Among the entries below, find each line with "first" and show it.

===== Material supplied =====

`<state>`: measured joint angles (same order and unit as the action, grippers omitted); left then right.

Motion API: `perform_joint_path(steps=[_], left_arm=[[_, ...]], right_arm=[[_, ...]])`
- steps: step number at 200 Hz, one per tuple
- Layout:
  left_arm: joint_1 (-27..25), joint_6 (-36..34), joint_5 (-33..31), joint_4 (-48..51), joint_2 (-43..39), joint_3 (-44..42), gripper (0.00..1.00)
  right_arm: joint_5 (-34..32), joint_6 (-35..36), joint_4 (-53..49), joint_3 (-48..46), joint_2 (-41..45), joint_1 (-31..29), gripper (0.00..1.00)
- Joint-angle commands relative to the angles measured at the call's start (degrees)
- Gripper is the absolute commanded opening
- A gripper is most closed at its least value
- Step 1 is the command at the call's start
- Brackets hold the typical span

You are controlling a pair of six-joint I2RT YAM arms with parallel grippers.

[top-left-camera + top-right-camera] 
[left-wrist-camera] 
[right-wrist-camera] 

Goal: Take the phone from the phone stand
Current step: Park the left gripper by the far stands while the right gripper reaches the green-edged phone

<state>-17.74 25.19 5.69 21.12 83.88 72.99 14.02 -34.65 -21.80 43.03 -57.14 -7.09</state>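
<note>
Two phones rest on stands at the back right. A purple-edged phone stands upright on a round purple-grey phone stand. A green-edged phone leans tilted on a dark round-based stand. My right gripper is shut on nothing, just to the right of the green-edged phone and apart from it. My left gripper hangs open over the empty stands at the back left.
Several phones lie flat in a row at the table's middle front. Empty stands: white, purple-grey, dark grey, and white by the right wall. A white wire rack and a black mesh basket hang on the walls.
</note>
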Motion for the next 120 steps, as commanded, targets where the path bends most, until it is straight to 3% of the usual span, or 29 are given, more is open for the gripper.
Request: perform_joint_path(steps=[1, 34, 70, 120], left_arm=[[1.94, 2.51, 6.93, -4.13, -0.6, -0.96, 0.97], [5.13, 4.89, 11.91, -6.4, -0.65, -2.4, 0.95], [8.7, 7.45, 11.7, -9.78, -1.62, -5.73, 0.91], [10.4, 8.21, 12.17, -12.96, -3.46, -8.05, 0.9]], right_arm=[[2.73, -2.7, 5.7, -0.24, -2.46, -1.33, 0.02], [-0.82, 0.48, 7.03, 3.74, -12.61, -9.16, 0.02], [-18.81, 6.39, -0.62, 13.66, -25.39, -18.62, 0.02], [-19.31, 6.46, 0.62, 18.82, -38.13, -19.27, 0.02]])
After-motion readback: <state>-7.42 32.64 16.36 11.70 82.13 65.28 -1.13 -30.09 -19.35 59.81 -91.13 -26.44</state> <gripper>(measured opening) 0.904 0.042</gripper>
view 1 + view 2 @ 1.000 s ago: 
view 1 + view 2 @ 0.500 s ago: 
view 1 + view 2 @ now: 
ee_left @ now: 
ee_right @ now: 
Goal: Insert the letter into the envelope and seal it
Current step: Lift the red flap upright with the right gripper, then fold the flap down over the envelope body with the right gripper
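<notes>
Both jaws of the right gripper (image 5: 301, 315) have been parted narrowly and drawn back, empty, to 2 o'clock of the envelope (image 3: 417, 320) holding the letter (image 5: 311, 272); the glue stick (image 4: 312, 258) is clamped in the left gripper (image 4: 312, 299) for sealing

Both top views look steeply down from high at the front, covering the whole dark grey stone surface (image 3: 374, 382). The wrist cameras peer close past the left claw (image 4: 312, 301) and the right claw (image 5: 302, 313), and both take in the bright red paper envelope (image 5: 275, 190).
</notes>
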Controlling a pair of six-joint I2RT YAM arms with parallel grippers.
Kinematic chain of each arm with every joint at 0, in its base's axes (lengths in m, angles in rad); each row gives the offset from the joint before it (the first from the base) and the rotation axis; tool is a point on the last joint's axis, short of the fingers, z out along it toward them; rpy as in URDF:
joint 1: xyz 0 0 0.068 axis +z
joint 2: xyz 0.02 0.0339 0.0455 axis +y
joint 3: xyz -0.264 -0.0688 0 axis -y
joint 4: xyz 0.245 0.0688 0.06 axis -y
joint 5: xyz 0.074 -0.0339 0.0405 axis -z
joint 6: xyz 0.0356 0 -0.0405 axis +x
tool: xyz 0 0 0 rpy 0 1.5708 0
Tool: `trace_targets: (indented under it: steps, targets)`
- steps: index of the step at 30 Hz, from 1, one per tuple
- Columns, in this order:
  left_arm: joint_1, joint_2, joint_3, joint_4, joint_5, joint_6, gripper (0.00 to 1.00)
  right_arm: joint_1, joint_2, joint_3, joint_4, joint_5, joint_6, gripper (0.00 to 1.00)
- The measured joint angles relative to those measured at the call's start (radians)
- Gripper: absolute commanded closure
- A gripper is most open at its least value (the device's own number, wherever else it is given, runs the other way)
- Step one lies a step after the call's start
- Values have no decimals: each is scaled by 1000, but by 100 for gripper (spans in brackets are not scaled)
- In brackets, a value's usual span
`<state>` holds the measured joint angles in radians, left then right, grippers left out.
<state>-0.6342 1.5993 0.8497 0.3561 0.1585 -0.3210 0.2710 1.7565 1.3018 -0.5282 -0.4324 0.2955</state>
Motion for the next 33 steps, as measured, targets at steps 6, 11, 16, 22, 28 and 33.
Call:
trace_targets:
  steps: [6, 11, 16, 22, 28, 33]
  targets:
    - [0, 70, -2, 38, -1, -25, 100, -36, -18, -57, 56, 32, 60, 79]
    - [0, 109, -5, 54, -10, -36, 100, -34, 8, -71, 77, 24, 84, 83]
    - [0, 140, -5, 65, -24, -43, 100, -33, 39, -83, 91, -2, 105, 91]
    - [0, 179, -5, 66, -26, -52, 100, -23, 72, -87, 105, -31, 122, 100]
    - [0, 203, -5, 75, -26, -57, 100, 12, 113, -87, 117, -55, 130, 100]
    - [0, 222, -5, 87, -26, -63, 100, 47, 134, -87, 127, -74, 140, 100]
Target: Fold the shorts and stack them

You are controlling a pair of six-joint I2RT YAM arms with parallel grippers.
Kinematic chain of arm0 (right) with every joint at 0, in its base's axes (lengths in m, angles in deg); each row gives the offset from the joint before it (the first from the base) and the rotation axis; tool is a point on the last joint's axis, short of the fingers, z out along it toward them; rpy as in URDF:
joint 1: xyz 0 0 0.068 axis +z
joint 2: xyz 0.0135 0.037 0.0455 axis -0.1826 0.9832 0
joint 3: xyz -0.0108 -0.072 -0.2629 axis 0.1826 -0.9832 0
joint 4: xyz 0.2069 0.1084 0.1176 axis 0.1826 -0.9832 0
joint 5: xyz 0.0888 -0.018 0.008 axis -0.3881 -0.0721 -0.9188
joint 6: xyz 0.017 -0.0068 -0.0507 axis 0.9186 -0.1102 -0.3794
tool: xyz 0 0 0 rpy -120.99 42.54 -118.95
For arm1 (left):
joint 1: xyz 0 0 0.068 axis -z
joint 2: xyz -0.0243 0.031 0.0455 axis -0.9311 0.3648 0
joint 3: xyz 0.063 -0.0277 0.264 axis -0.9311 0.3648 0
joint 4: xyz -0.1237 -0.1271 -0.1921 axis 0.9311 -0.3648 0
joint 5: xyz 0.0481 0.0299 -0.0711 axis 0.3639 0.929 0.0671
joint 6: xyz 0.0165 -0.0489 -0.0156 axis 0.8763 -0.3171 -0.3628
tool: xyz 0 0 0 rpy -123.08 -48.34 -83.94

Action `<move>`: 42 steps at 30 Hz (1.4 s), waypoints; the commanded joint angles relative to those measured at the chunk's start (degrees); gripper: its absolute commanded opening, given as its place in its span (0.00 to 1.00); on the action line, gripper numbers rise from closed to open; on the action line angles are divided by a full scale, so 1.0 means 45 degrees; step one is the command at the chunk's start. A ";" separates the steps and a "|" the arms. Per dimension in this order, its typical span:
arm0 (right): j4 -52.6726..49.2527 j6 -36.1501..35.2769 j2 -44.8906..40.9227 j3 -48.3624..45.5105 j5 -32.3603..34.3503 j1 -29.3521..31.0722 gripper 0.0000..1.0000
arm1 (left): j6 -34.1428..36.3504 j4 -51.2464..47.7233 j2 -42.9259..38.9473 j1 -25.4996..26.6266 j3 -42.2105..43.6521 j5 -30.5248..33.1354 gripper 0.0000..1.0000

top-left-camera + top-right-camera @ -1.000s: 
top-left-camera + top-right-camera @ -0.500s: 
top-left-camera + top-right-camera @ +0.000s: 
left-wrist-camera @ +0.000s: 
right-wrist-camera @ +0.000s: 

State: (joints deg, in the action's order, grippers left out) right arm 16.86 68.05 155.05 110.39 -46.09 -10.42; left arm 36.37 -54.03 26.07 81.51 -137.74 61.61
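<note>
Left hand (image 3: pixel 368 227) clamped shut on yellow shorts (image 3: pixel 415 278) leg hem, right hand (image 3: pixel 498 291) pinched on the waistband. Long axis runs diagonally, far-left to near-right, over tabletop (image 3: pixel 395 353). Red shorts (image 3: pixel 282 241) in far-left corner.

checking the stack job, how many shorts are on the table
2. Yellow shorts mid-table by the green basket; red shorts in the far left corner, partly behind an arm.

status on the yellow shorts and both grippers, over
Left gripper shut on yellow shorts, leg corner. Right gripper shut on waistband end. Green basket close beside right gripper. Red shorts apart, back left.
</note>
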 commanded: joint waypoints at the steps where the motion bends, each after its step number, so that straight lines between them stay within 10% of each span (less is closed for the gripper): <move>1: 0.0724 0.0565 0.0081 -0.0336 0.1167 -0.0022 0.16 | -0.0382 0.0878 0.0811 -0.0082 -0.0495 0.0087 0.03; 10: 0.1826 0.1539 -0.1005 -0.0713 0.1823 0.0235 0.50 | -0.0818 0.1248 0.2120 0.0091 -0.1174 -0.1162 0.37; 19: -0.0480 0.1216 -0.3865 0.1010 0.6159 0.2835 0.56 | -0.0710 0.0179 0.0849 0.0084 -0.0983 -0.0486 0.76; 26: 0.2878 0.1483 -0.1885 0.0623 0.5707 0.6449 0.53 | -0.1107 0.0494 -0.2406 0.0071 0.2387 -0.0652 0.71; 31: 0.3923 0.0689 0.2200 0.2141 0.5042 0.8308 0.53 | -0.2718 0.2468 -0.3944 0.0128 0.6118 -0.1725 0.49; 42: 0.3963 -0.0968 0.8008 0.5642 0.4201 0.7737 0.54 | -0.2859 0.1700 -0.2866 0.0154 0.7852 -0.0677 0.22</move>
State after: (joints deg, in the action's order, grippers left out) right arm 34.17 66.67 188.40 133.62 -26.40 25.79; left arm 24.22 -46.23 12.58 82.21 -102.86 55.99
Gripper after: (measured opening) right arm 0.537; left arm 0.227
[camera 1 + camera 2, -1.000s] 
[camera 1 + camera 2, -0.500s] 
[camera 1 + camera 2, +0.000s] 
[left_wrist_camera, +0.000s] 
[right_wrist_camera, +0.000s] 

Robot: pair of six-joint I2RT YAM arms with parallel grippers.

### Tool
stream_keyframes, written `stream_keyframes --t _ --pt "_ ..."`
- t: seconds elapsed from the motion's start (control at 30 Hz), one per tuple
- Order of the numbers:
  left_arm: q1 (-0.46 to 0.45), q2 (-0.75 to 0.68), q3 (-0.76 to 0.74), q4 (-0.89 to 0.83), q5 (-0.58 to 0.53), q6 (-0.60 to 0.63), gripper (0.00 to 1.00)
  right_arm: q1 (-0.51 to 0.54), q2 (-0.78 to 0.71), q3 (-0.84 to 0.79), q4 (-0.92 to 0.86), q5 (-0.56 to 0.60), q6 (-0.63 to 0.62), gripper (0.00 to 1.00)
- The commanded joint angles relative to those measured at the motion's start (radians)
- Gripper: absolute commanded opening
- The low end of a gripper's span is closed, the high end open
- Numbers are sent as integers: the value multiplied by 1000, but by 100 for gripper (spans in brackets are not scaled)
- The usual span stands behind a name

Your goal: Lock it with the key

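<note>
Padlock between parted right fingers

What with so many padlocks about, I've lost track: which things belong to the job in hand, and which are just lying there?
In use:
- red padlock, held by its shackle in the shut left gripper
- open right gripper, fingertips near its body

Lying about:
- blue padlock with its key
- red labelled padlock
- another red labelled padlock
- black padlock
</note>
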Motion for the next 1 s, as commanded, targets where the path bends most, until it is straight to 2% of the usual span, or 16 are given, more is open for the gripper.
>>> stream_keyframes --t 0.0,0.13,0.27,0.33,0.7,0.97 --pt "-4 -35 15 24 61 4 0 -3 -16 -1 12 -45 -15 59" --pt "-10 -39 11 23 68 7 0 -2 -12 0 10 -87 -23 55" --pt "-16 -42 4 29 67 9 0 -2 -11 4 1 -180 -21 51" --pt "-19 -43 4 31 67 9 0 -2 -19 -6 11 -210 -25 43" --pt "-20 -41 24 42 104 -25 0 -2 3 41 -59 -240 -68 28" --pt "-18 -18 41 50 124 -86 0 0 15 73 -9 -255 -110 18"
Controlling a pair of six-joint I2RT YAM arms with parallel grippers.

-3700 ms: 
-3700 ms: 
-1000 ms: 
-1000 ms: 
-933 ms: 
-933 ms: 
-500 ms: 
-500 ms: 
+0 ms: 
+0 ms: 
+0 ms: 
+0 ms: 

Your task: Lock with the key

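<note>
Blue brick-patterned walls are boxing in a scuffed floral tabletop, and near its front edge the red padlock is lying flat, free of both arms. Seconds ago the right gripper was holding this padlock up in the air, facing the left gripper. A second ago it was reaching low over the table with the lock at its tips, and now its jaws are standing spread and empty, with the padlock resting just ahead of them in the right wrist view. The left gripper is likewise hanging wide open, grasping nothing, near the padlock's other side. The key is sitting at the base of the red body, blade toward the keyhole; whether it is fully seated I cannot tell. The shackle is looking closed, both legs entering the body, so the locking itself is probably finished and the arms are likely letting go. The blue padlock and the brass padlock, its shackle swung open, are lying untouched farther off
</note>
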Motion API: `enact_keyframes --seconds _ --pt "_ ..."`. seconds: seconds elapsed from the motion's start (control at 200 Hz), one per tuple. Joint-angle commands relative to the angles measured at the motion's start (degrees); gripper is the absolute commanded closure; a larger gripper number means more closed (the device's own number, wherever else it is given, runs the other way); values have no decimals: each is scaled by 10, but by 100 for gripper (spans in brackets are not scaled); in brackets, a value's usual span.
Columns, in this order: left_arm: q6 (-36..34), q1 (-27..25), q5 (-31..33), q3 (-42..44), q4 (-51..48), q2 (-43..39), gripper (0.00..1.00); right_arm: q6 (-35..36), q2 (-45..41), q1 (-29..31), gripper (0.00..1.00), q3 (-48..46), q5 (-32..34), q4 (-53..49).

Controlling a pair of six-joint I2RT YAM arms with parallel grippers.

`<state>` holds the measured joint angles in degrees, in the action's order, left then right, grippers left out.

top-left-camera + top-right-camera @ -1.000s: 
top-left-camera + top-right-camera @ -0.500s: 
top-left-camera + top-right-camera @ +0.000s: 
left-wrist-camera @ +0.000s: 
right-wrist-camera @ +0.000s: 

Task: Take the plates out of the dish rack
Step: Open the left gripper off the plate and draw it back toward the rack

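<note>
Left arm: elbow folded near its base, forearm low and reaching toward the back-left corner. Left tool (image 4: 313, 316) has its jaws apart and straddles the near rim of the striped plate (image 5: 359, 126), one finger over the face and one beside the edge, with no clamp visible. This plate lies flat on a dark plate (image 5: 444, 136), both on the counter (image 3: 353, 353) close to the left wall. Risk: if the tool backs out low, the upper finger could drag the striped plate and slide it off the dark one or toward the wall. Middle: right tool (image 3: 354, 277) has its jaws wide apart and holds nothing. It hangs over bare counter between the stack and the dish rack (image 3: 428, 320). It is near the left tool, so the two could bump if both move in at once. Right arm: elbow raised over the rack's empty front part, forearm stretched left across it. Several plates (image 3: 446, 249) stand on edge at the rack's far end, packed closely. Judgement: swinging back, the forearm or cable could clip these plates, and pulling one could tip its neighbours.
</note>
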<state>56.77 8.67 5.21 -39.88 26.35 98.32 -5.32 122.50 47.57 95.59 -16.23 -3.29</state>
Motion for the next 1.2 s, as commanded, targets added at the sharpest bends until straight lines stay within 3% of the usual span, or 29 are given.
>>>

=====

Finished task:
Kinematic chain of each arm with every joint at 0, in its base's axes (lengths in m, angles in rad); each row gives the offset from the joint before it (the first from the base) and the rotation axis; tool is a point on the last joint's axis, short of the fingers, z out along it toward them; rpy as in URDF:
Kinematic chain of arm0 (right) with every joint at 0, in its base's axes (lengths in m, angles in deg); each row gives the offset from the joint before it (the first from the base) and the rotation axis; tool is a point on the last joint's axis, short of the fingers, z out along it toward them; rpy as in URDF:

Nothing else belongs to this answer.